I would have guessed there are some resolution limits. For a traditional [line of sight?] camera, the resolution is limited by the imager and https://en.wikipedia.org/wiki/Angular_resolution . What limits are at play for non-line-of-sight imaging?
In NLOS (and traditional photography) the scene to be imaged is illuminated with N photons but the detector only receives M photons worth of signal back, where M<<N. So future people are going to need:
1) helmet-mounted lasers capable of sustained very high power output, to increase the signal enough to get over the quantum detection threshold
2) to slow their roll, so a lot of imaging can occur before they round the corner
or both. There are already practical limitations on laser power output in air because the air will turn into plasma along the beam path. Similarly, for NLOS you need to not burn up and destroy the surface that you're using to bounce the light around the corner.
Or can they?
If the detector elements were part of a quantum computer (or a quantum computing "chip", whatever that will turn out to be) they would be able to analyze all the photon paths (Feynman paths) bouncing back from the subject, even those that would decohere / collapse away in a traditional detector.

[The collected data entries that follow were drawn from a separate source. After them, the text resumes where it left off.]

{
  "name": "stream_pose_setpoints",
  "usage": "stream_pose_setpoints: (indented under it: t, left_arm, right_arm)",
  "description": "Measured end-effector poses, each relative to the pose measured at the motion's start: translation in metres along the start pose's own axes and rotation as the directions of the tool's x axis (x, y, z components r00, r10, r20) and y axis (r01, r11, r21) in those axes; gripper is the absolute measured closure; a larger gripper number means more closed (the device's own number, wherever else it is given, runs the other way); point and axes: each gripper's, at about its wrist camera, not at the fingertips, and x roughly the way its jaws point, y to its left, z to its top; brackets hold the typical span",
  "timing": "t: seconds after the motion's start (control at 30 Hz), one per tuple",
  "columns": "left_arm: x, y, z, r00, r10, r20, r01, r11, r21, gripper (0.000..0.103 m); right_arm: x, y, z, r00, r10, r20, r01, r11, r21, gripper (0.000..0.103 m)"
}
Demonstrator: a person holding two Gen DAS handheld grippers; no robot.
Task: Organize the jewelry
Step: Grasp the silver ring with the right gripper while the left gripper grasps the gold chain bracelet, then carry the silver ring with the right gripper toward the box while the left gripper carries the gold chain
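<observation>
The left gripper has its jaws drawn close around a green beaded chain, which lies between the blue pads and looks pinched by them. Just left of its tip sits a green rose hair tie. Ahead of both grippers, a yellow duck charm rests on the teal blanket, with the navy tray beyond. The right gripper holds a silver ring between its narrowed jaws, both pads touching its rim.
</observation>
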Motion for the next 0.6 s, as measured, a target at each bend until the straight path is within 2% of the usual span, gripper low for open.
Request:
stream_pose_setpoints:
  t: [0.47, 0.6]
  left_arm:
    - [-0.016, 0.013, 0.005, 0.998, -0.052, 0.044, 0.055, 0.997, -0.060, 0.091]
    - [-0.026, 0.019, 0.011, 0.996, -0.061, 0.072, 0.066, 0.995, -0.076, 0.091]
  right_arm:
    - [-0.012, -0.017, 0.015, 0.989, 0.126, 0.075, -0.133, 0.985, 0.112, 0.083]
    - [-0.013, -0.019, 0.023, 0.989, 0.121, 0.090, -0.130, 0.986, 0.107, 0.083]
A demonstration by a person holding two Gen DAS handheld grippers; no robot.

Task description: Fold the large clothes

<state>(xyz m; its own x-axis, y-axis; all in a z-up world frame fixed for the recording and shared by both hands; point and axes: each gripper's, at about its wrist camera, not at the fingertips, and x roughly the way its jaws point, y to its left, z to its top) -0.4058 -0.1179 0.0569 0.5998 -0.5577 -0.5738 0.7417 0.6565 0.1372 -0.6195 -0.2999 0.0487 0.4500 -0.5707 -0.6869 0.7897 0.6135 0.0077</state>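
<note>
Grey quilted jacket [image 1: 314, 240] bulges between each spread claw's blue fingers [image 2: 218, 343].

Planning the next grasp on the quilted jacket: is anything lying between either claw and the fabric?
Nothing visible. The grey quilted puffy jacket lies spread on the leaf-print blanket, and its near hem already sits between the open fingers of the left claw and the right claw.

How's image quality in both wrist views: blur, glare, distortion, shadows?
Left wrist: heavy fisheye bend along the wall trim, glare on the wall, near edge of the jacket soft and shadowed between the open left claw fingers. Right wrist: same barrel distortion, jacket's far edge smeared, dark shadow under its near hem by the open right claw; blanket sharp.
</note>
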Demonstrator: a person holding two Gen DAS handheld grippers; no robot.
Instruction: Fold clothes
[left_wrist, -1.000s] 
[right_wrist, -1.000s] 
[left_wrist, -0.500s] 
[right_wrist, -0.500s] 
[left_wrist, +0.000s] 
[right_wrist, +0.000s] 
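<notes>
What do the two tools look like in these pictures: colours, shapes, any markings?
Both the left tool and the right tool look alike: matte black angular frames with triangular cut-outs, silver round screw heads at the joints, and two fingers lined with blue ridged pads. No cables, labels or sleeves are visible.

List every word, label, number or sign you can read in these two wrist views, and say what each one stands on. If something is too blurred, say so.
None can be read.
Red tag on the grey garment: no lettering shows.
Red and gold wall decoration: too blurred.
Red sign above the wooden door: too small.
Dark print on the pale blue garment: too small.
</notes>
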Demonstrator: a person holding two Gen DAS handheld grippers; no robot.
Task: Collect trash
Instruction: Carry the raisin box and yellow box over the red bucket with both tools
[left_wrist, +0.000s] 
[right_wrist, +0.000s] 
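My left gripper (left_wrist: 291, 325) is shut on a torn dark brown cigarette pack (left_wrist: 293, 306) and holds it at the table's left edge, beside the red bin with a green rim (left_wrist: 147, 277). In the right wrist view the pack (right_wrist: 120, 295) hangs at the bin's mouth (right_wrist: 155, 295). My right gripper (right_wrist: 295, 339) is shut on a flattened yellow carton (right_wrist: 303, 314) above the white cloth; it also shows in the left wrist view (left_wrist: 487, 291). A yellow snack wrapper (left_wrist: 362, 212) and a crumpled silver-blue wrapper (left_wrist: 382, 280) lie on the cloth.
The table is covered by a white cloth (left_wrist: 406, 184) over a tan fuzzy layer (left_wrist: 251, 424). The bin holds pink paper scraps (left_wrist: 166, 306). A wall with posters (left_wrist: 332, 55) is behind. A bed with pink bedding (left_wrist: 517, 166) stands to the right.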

IANAP, but wouldn't a quantum chip be able to perform some amount of NLOS by analyzing the paths of even a single photon?
How about "averaging" several attempts to compose a single shot? Would it be possible to shine lasers of multiple wavelengths to achieve better results? maybe varying angles as-well?
High end mobile phone cameras take hundreds of shots over a second or more to reduce noise, and rely on the fact they can estimate movement of things in the frame with optical flow and a gyroscope.
is that because light reflects differently across the same paper due to different colors (black vs. white)?
In ray optics, shadows from point sources are black and white. (If half of the sun is obscured, the surface it illuminates is half as bright, but that's pretty obvious.) That's very old school. Newton could get it right, even though he got particles and waves entirely wrong.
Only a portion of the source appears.